Otto Hasse (21 June 1871 in Schlawe – 28 September 1942 in Berlin-Grunewald) was a German General of the Infantry and from 1923 to 1925 Chief of the Truppenamt.

== Life ==
Hasse entered the army on 27 September 1890 as a Fahnenjunker in the Infantry Regiment "Graf Kirchbach" (1st Lower Silesian) No. 46 of the Prussian Army in Posen. Before World War I, he served on the General Staff and was assigned to inspect military transport. During the war, he served on several general staffs. On 12 May 1918, he was awarded the Oak Leaves Order of the Pour le Mérite for his work as chief of staff in the X Reserve Corps at the Battle of Kemmel. From 1918 until the end of the year, he was chief of staff of the 1st Army.

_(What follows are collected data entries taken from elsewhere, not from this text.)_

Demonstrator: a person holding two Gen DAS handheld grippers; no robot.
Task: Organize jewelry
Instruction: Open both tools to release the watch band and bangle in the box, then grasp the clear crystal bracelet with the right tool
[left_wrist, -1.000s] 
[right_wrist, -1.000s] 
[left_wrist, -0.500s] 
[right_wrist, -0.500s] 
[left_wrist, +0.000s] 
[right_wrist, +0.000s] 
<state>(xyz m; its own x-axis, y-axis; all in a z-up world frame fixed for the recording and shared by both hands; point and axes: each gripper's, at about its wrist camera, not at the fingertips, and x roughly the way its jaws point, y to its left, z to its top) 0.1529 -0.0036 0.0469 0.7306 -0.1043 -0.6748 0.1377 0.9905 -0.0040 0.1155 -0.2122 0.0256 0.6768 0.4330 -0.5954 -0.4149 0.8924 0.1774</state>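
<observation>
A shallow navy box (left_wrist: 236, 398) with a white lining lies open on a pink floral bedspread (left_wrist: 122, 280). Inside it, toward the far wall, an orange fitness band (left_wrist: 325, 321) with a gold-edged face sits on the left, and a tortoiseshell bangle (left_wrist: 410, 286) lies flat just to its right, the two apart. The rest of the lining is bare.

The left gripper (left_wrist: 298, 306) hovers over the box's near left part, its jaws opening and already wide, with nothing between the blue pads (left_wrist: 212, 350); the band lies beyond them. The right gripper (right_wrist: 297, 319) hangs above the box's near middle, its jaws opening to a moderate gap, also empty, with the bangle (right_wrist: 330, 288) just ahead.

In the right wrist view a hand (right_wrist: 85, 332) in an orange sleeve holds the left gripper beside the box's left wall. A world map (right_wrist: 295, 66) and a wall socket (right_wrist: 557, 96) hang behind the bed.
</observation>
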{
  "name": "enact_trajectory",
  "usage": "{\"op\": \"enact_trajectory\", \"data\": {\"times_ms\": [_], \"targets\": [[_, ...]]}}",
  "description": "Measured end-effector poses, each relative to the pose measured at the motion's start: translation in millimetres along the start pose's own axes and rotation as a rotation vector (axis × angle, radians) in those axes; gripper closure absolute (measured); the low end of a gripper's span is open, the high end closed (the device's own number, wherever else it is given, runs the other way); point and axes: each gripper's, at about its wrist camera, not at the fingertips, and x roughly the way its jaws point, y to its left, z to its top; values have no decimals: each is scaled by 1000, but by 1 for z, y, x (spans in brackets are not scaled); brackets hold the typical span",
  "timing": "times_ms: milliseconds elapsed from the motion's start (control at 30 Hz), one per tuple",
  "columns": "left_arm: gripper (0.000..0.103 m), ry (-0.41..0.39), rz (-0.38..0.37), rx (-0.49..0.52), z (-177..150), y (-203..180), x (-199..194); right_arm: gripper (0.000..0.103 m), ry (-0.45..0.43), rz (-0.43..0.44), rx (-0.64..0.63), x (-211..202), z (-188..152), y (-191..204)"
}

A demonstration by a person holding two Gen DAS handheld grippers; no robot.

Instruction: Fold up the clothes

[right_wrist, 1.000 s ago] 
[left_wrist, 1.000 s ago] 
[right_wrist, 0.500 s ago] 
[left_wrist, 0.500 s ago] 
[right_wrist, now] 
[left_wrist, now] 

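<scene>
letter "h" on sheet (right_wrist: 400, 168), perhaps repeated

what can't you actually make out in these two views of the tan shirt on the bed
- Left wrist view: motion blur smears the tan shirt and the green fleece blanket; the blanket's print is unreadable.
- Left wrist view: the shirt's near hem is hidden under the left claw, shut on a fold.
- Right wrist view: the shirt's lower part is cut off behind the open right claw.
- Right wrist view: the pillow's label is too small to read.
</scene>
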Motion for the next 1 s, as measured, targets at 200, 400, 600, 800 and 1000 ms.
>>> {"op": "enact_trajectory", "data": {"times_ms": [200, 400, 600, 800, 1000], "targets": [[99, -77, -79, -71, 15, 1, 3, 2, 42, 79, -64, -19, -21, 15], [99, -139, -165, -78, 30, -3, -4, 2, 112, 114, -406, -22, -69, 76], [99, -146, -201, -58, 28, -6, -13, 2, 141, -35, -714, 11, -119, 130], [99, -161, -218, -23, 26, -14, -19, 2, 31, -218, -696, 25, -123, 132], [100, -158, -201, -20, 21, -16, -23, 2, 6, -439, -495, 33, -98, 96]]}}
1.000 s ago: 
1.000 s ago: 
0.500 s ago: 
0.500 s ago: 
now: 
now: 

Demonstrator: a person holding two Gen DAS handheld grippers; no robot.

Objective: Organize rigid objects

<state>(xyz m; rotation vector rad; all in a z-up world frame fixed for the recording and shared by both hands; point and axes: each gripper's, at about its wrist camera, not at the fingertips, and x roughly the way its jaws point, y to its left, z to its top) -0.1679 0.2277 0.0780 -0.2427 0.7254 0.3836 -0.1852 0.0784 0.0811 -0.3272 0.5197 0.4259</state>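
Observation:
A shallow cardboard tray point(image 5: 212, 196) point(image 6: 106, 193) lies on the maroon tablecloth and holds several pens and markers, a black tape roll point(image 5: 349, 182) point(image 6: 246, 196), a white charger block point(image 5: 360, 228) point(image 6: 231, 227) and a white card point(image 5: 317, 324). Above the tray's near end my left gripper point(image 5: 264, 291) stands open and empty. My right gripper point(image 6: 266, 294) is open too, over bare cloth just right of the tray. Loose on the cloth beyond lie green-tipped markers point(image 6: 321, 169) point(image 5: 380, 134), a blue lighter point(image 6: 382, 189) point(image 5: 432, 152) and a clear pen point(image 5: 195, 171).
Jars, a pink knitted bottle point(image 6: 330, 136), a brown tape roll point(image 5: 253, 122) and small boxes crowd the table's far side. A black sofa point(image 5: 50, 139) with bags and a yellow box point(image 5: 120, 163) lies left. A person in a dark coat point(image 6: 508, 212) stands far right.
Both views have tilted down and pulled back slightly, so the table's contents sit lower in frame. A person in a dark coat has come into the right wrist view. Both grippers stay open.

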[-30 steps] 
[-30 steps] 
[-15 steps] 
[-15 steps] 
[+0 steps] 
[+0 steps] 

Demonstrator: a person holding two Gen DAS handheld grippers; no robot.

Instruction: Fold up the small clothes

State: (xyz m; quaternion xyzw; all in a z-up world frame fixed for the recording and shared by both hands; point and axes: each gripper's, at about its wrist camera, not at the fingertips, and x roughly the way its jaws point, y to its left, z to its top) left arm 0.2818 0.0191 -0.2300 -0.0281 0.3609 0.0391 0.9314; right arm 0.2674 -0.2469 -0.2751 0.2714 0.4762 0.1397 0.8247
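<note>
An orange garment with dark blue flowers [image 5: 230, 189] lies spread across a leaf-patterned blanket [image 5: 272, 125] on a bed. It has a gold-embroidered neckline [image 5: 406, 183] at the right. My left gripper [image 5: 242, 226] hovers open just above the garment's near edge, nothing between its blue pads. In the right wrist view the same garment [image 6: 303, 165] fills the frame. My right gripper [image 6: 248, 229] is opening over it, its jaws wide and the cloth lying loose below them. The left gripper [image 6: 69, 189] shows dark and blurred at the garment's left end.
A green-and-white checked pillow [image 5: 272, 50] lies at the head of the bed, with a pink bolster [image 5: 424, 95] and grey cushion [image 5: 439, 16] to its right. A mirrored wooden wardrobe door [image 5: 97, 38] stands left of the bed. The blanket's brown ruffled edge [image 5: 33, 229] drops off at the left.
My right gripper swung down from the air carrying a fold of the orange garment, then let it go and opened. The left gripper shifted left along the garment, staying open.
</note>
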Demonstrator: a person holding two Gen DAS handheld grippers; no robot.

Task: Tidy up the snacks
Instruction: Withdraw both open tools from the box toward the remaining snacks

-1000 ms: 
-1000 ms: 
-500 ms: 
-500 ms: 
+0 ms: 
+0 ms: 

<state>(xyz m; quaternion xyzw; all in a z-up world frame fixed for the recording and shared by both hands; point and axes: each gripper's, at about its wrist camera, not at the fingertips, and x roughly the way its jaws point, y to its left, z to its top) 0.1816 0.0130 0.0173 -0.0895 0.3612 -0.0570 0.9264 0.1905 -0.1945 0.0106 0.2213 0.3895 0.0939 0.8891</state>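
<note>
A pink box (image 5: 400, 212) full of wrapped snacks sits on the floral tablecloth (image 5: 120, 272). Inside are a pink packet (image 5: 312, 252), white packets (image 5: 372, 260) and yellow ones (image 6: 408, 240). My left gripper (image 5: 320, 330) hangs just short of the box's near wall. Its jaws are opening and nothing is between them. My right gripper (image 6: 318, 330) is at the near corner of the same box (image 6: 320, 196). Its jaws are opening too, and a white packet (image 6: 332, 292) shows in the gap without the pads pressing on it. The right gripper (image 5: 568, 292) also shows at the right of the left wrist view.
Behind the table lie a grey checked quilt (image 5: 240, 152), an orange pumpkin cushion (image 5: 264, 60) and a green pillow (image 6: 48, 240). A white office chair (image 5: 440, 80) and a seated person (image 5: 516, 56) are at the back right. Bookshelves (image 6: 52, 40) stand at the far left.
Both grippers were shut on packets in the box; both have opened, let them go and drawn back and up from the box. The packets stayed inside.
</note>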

He was accepted into the Reichswehr and transferred to the Reichswehr Ministry. In 1922, he was appointed Chief of the Troops Office (TA) and promoted to Major General on 1 February 1923. In 1923, as chief of TA, he was in Moscow for the secret agreements on the Treaty of Rapallo with the Soviet Union regarding cooperation between the Reichswehr and the Red Army. In 1926, he became lieutenant general in command of the 3rd Division and at the same time commander in Military District III. Promoted to General of the Infantry, Hasse was appointed Commander-in-Chief of Group Command I in Berlin on 1 April 1929. In 1932, he retired from active service.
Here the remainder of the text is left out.